'We overcame': Tuskegee Airman inspires during MacDill AFB tour

At age 19, Sgt. Thomas Newton was preparing planes for some of the nation’s best pilots.  At 92, he’s still telling the stories.

Newton was a member of the 99th Fighter Squadron, the Army Air Corps’ first black military aviators. History would come to call them the Tuskegee Airmen.

“It was one of the major parts of my life that I’ve gone through,” Newton recalled Tuesday. “This experience with these fellas was very heartwarming and rewarding.”

Newton joined as the pilots were returning from World War II, eventually working on the flight line as the squadron’s supply clerk.

The 99th’s impressive performance during the war earned them more than 150 Distinguished Flying Crosses. Their influence encouraged the eventual integration of the military.

“In those days, there were a lot of restrictions on us, but we overcame,” Newton continued.

Capt. Okezie Ezekannagha, a KC-135 instructor pilot at MacDill Air Force Base, grew up just 30 minutes from Tuskegee, Alabama. He says on the hard days of pilot training, he’d think of those men.

“What we do today doesn’t compare at all to what they did back then,” he said. “Knowing that your predecessors, they had much, much more obstacles to overcome. Makes anything that you go through minimal.”

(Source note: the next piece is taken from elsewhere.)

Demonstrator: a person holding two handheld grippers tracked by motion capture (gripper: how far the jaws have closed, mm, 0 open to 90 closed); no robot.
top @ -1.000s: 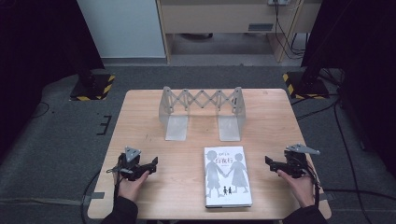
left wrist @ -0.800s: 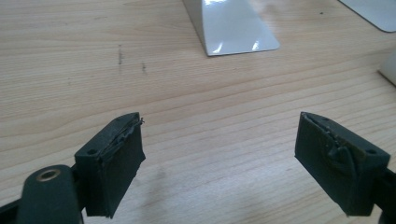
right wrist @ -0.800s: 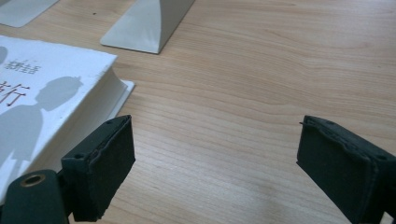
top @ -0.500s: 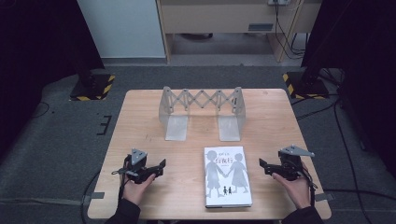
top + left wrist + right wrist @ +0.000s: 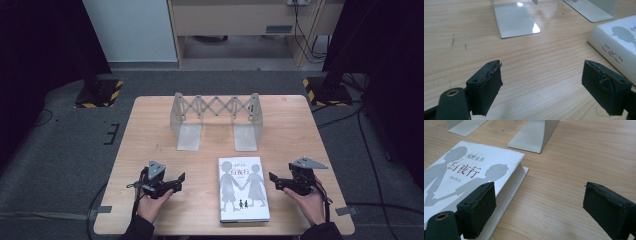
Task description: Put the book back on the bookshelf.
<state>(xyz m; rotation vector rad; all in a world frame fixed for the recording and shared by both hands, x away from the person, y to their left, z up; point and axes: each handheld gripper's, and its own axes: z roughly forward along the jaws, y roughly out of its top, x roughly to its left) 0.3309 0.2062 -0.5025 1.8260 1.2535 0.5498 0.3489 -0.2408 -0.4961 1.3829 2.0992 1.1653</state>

Newton toured Ezekannagha’s cockpit – and tested out the simulator.

Col. Benjamin Jonsson, MacDill’s base commander, says it was an honor to have Sgt. Newton on base Tuesday.

“For Mr. Newton, he served his country, and he honored it with his service in a time when his country didn’t honor him back in many ways,” Col. Jonsson said. 
“For us at MacDill, it’s an opportunity to show that honor, and to make a new history for him, his legacy and his service. From showing him the aircraft, to putting him in a simulator, and introducing him to airmen and women.”

Newton says the technology may have changed since the 1940s.

“To see the changes that have been made in the Air Force since my time from 1946 to 1949, and come on a base like this and see all the changes,” he said.

But the fighting spirit of his fellow airmen and women, remains the same.

“I want them to know that whatever they do, what we did, we went through a lot, but we accomplished a lot,” he added. 

Sgt. Newton retired from the Air Force in 1949. He went back to school in New York, and went on to work for the New York Postal Service for 31 years.